As someone who facilitates the Art of Living Foundation’s Corporate programs, I am delighted to see this article in FT which talks about Why West’s largest companies are embracing Yoga, Meditation, Mindfulness and Eastern Spirituality. The article talks about employees in organizations such as General Mills, Target, Google, Aetna etc. using programs based on meditation etc. to transform the culture of their organization. I read the article and read it over and over again to find the experience of people exactly similar to what I have experienced over a decade of my practices.

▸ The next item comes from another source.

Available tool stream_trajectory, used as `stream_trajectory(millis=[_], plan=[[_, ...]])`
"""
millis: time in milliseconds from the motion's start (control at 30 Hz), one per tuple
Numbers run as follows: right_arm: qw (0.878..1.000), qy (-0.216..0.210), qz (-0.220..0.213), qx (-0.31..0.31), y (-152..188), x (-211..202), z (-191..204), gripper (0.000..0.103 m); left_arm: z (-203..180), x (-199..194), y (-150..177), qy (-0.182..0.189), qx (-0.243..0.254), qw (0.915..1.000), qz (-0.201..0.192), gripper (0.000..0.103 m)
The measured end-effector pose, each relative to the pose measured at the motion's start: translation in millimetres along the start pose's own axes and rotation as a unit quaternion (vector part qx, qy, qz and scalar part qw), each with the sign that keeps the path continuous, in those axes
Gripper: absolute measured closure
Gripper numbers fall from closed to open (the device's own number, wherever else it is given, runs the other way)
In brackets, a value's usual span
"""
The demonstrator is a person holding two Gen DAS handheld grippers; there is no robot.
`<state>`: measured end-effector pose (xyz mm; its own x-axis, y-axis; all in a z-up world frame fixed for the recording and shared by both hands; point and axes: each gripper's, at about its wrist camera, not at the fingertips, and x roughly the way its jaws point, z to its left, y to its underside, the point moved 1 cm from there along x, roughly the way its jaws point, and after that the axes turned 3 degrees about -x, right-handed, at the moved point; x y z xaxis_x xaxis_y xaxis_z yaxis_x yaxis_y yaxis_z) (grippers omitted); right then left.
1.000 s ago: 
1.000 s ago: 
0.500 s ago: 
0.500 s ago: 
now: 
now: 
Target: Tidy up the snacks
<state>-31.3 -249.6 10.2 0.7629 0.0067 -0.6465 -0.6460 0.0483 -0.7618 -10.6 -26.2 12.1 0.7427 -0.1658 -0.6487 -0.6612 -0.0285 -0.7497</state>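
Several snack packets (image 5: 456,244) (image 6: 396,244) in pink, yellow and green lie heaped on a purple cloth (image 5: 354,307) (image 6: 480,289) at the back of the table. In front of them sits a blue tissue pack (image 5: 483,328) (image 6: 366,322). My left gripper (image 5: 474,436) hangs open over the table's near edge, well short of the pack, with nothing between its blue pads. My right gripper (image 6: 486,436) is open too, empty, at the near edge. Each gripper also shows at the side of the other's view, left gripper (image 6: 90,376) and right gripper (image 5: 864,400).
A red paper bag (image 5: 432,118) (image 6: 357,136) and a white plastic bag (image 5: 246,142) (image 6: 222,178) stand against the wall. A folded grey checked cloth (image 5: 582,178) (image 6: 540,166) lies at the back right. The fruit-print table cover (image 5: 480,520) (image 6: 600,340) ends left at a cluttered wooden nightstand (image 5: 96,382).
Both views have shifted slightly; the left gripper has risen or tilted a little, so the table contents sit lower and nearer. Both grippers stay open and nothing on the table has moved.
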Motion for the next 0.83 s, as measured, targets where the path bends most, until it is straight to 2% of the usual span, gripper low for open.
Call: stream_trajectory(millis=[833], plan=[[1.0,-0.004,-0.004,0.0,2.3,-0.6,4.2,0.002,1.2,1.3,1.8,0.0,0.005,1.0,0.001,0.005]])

Key benefits that the article highlights include:

  • Leadership: If you are fully present on the job, you will be more effective as a leader.
  • Better Decision Making
  • Improved Relationships.
  • Creates a Great Place to Work
  • Happy, Healthy, Engaged workforce
  • More emotionally resilient
  • Stability in Mind
  • Decreased Stress Levels
  • Increased Creativity, Compassion and Connection.
  • Reduces Healthcare costs etc.

Yesterday at my workplace, we had Utkarsh Rai, author of “101 Myths and Realities at Workplace” talking about his upcoming book and one of the points that he made was, that in today’s time, people have lost the ability to reflect and I thought that was a such a true statement, we are being compelled to search for answers quickly without deep reflection and I think that practices such as Yoga and Meditation help you gain that perspective.

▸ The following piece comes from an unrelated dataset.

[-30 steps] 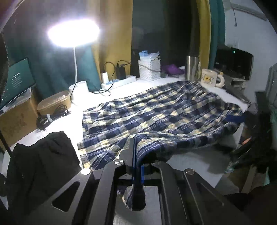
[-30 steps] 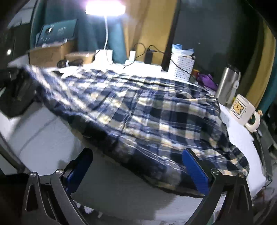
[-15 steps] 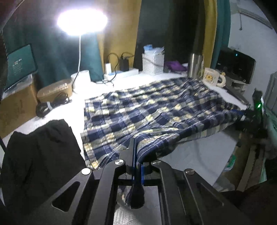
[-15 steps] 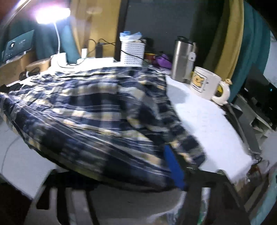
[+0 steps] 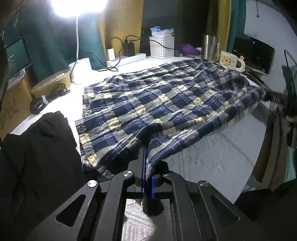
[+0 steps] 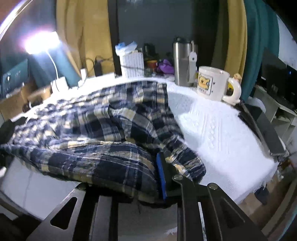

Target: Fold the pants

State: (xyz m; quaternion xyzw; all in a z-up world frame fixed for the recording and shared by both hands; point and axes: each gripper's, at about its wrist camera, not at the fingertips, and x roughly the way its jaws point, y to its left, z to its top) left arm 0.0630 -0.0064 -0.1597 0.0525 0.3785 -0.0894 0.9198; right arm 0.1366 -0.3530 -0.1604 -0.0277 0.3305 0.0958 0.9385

It is a pity that most corporates in India still have a blinkered eye vision towards the practices of Yoga and Meditation and have rarely realized the impact such programs can have on their employees and consequently their organizations. But things are changing slowly and surely and articles such as these go a long way in making a difference.

Closer home, I stumbled upon a research paper that talks about the impact of Art of Living’s corporate program on the employees who underwent the program, the author writes:

The results reveal that their health, behaviour and relationship with the colleagues were improved after attending the programme. The study results suggest that such programme should be extended to other employees as well.The paper concludes that spiritual training programmes plays a vital role and it is useful in two dimensions namely individual and organization, as both are complimentary to each other.

Those who are interested in bringing the practices of Yoga and Meditation to their workforces can reach out to me at rajwaghray (a) gmail (d0t) com

And, on a lighter note, as far as I am concerned, I will make sure that I eat a bowl of Haagen-Dazs Ice Cream every time I encounter it. As one of my fellow Yoga teacher says, what is the point of doing yoga, if you can’t eat Ice-Cream (well he said Chocolate).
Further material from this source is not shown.